KALTIMPOST.ID, Pemerintah berencana menerapkan sistem Work From Home (WFH) bagi Aparatur Sipil Negara (ASN) sebagai langkah efisiensi anggaran di tengah lonjakan harga Bahan Bakar Minyak (BBM). Namun, kebijakan ini memicu pertanyaan terkait batasan lokasi kerja: apakah ASN diizinkan bekerja sambil nongkrong di kafe?
Aturan Ketat WFH dari Kepala BKN
Mengenai fenomena bekerja di luar rumah, Kepala BKN Zudan Arif menegaskan bahwa skema WFH di instansinya tidak boleh dilakukan secara sembarangan.
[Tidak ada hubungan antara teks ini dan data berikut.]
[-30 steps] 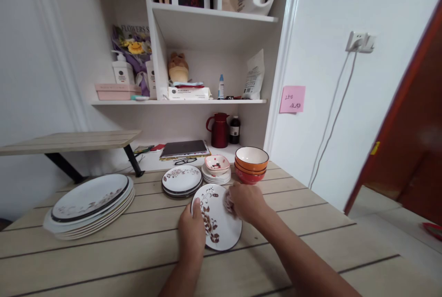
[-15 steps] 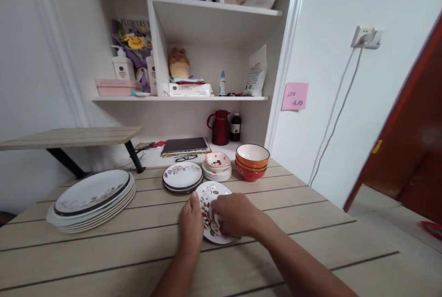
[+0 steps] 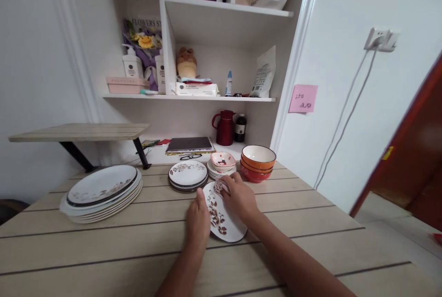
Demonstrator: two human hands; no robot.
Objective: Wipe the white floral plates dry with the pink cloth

ASN dituntut untuk mengubah cara kerja menjadi lebih disiplin dan menjaga marwah instansi.
Ada beberapa poin ketat yang wajib dipatuhi ASN saat WFH:
- Dilarang di Kafe & Berkaos: ASN dilarang keras bekerja di tempat yang tidak sesuai seperti kafe, apalagi dengan hanya mengenakan kaos oblong.
- Standar Lokasi: Tempat bekerja harus mendukung produktivitas dan memiliki jaringan internet yang memadai.
- Tetap Siaga (Responsif): Selama jam kerja, ponsel harus selalu aktif guna merespons pesan dan panggilan dengan cepat. ASN juga harus siap sedia kembali ke kantor jika ada tugas mendesak.
- Citra Diri: Pegawai wajib menjaga citra positif, baik untuk diri sendiri maupun institusi pemerintah.
Fokus MenPAN-RB: Transformasi Digital, Bukan Cuma Efisiensi
Sementara itu, Menteri PAN-RB Rini Widyantini menjelaskan bahwa esensi WFH bukan sekadar memindahkan lokasi kerja atau menghemat anggaran. Kebijakan ini merupakan bagian dari transformasi besar tata kelola pemerintahan berbasis digital.
- Penilaian Berbasis Kinerja: Pola penilaian ASN kini bergeser dari kehadiran fisik menjadi capaian kinerja individu yang terukur secara digital.
- Integrasi Sistem: Hampir seluruh instansi pemerintah saat ini telah terhubung dengan sistem penilaian kinerja digital yang dipantau langsung oleh BKN. Secara harfiah, MenPAN-RB mengingatkan bahwa WFH adalah bekerja dari rumah, meski rincian mekanismenya masih akan diumumkan oleh Kemenko Perekonomian. Fokus utama pemerintah lewat kebijakan ini adalah digitalisasi layanan publik dan peningkatan efektivitas birokrasi, bukan sekadar memberikan hari libur bagi ASN.